Why It Matters for the Church
The Church today faces divisions not unlike those of Corinth—splits over politics, identity, culture, and conscience. When dialogue devolves into defensiveness or contempt, the Body of Christ suffers. What we need is not more rhetorical force but deeper spiritual formation: learning to engage one another as fellow pilgrims, not as ideological adversaries.
If we practice these virtues, we will build trust in fractured communities, create space for evangelization by removing needless barriers, and help Catholics (and Christians broadly) engage the wider world with both conviction and compassion.
In a parish context, this means fewer heated arguments and more fruitful discernment. In ecumenical or interfaith contexts, it means moving beyond stereotypes to real relationships. And in personal conversations, it means discovering that even our fiercest opponents are image-bearers of God, worthy of our patience and love.
The goal is not to erase differences or silence convictions. Christians are called to witness to the truth boldly. But how we witness matters. As St. Peter exhorts: “Always be ready to give an answer… but do so with gentleness and reverence” (1 Pet. 3:15–16).
These columns are an invitation to that gentleness and reverence: to see dialogue not as a battlefield but as holy ground, where we encounter our neighbors and, in them, we encounter the presence of Christ.
Listening as a Christian
Discipline
September 21, 2025
We are living in a time when our nation and our world are held captive by divisiveness and violence. The violence of our times, as in other periods of crisis before us, is a time when everyone wants to speak, but few know how to listen. Knowledge of the virtues of listening would prevent a pattern of dehumanizing those with whom we disagree. Yet we can disagree without resorting to censorship and, in the most extreme cases, murder if we learn how to imitate our Lord. Our Lord modeled the practice of listening to others and engaging them when he encountered the woman at the well in Samaria and his own dejected disciples, after the resurrection, on the road to Emmaus. We need to learn this “Emmaus” form of listening, which Pope Francis called “the apostolate of the ear,” if we expect to participate in healing the wounds in our society and our Church.

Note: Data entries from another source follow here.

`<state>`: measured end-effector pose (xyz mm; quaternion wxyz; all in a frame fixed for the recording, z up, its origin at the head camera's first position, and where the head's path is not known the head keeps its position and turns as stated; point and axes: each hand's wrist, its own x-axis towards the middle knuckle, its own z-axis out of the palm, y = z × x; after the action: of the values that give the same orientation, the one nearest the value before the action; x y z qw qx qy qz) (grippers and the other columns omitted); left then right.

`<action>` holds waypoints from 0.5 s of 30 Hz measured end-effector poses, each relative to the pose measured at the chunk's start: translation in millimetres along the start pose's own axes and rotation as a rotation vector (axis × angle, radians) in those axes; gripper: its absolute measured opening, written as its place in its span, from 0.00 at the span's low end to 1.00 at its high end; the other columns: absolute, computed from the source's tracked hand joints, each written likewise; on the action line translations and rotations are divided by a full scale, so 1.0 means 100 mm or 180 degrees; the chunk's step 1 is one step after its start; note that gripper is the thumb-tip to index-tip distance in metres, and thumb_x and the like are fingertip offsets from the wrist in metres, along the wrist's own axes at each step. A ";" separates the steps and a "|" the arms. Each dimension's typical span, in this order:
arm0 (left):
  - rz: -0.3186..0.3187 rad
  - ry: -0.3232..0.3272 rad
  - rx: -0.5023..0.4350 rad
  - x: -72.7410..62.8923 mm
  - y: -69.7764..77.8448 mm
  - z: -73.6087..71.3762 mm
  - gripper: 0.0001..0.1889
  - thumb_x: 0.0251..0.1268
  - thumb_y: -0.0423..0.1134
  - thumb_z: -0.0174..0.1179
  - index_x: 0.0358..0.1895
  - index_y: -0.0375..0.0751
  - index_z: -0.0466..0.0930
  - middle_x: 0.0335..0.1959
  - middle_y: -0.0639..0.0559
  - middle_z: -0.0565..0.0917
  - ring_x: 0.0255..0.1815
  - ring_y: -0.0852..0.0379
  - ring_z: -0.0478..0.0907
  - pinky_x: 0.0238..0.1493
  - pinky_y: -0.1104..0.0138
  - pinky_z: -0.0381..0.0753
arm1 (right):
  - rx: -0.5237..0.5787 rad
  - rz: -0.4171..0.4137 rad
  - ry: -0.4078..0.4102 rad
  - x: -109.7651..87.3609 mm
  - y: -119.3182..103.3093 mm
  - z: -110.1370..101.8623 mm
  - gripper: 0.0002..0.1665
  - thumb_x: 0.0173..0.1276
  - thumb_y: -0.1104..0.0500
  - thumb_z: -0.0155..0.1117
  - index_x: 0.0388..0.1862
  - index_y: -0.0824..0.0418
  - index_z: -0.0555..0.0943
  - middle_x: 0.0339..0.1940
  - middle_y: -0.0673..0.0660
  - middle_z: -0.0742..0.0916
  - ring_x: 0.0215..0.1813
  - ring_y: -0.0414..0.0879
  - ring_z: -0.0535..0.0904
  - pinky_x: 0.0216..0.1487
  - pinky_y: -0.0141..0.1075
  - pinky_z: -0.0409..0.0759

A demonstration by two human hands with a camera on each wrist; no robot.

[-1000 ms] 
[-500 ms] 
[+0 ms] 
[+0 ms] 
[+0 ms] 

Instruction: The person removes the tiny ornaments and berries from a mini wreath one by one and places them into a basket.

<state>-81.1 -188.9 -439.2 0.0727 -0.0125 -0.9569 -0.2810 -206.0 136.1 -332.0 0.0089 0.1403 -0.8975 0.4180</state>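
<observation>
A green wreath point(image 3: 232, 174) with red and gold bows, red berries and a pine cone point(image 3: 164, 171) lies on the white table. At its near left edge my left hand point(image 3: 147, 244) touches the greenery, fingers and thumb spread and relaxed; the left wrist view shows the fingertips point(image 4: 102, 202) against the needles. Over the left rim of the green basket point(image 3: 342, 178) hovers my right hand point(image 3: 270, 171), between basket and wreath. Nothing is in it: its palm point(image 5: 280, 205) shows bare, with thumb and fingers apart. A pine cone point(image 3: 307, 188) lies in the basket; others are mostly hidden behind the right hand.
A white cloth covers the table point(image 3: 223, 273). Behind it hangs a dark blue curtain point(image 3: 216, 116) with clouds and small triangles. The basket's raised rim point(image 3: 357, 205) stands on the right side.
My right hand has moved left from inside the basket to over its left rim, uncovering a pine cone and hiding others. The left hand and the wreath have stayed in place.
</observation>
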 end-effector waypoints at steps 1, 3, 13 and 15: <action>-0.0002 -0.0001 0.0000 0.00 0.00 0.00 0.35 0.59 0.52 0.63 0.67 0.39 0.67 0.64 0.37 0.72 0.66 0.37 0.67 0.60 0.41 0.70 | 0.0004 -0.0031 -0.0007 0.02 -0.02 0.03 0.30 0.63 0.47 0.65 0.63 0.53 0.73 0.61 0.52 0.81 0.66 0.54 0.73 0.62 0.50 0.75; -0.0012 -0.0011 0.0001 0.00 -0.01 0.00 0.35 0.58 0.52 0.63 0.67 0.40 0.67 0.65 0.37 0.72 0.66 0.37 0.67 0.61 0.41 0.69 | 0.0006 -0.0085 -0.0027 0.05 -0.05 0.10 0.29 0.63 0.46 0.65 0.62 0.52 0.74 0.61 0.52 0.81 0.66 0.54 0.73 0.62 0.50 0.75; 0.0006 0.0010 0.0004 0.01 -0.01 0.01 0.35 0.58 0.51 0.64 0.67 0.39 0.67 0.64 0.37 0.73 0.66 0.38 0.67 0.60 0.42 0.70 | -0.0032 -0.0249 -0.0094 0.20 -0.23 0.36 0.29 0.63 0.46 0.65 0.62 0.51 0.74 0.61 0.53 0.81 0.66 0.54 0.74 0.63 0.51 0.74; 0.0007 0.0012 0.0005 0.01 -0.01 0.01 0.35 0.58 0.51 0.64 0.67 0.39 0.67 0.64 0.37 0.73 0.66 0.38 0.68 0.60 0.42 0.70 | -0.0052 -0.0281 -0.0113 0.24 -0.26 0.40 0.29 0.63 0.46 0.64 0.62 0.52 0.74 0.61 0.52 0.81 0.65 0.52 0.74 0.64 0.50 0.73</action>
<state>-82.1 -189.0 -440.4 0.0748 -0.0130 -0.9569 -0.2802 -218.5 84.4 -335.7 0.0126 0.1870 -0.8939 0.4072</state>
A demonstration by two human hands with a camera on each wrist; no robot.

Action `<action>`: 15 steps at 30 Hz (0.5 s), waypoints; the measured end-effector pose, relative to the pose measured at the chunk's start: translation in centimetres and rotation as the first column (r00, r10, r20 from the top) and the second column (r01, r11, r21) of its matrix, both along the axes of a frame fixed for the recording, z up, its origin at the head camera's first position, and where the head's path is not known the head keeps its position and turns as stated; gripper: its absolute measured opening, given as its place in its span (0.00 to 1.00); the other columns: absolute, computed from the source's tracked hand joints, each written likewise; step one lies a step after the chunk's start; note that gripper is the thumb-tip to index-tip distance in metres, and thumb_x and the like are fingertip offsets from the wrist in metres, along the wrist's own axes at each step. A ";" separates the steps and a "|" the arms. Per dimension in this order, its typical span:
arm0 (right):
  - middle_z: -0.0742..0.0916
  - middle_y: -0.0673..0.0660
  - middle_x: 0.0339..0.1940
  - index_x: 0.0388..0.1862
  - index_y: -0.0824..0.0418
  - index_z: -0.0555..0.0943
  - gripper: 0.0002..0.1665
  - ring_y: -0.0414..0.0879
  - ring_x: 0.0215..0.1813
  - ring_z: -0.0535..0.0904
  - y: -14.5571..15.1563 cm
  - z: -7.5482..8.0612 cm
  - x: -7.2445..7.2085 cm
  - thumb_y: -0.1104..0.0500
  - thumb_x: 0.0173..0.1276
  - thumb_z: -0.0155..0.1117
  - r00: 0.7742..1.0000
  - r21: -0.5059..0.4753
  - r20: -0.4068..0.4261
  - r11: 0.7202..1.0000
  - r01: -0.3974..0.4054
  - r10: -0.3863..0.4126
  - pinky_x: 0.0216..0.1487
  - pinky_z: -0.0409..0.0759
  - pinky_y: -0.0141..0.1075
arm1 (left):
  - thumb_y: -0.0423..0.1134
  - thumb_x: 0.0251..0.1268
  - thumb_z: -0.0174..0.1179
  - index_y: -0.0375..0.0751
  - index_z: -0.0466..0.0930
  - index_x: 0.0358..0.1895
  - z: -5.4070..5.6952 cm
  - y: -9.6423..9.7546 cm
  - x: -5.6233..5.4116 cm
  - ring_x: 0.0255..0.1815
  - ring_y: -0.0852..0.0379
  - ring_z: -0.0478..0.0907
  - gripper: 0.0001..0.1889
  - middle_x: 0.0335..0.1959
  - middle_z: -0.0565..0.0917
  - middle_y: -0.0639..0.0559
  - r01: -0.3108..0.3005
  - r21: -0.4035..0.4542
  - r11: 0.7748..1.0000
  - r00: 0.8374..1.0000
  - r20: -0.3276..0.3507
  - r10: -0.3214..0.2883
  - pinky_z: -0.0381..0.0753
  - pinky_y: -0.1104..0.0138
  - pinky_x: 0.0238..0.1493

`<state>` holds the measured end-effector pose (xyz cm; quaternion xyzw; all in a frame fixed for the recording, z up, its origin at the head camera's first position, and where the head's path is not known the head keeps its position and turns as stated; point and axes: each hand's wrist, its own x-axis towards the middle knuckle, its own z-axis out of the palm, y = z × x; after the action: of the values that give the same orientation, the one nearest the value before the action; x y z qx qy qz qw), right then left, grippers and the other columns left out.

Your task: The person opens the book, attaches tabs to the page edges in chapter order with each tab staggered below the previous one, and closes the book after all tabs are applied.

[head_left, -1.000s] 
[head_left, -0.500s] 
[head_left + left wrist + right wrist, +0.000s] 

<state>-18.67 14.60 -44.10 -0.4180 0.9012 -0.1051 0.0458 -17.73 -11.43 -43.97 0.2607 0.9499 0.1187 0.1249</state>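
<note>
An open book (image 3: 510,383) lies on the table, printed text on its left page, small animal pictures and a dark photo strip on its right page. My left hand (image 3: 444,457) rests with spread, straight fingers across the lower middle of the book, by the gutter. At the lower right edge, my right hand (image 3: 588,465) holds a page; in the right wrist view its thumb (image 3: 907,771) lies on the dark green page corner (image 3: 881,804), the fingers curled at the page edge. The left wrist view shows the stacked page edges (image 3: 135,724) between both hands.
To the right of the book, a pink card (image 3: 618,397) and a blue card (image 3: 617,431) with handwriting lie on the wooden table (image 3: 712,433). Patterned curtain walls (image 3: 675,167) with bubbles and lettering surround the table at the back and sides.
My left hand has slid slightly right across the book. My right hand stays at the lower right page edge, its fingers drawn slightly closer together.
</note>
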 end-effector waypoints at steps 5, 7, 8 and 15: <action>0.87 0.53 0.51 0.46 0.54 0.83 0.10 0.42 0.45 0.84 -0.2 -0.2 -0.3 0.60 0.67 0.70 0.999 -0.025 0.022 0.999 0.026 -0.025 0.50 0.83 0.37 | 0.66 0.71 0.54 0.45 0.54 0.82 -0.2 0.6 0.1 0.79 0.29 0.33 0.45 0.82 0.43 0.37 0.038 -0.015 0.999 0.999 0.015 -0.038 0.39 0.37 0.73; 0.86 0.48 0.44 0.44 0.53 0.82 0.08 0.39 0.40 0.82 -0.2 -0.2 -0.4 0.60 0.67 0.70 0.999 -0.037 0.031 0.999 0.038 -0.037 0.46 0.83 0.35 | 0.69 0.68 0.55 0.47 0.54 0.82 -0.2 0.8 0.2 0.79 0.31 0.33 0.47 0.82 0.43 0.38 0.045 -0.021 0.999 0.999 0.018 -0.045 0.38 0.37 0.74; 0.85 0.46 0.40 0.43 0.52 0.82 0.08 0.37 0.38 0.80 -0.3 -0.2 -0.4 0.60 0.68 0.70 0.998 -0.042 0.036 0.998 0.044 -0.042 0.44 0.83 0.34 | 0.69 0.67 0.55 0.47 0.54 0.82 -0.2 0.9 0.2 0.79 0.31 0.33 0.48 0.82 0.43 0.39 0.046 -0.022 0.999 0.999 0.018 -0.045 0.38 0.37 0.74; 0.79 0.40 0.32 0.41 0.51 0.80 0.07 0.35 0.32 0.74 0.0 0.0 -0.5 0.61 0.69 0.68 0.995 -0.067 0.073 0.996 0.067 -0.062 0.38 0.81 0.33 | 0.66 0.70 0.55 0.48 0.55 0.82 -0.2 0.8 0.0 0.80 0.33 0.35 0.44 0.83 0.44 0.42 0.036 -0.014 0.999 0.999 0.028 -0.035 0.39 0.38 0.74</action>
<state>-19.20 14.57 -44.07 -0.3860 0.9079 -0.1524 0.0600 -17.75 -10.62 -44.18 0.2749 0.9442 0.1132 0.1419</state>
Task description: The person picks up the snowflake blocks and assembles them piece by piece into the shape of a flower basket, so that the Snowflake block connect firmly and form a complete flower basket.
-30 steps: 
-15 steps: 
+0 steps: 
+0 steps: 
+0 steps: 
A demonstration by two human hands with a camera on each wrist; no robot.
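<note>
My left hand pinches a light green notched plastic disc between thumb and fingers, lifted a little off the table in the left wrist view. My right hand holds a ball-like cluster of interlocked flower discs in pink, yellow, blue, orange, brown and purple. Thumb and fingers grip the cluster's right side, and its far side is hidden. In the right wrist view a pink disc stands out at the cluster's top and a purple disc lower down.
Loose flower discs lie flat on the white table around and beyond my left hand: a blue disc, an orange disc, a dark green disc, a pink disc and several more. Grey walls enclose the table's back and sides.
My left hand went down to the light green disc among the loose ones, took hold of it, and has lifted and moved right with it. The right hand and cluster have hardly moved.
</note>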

In this and future articles, I intend to explore how the listening skills that work in the secular world have even greater potency when they are attached to their corresponding Christian virtues. In a polarized age where every conversation seems to teeter on the brink of debate, the Christian call to “speak the truth in love” (Eph. 4:15) can feel impossibly difficult. Many of us have been trained—by our culture, our politics, even our habits of thinking—to win arguments rather than to understand. We come to dialogue armed with soundbites, eager to correct, defend, and refute. Yet, as disciples of Jesus Christ, we are called to something deeper: to be peacemakers (Matt. 5:9), ambassadors of reconciliation (2 Cor. 5:18), and seekers of wisdom (Prov. 4:7). The articles that will follow, in future Sunday bulletins and on our website, will be an invitation to recover that deeper calling. They will be an exercise in discipleship as much as in communication.
These articles will begin with a simple premise: most of our disagreements are not only about the conclusions we reach, but also about the assumptions, experiences, and values that shape how we see the world. To engage others well, we must first learn to meet them where they are, listening not only to what they say but to the deeper concerns that give rise to their words.
In the Christian tradition, this is more than a communication skill—it is a spiritual discipline. To truly listen is an act of humility: a recognition that I do not possess the whole truth. It is an act of justice: giving my neighbor the dignity of being heard fully and fairly. It is an act of charity: willing their good by striving to understand them as God understands them. I hope you will travel with me on this journey.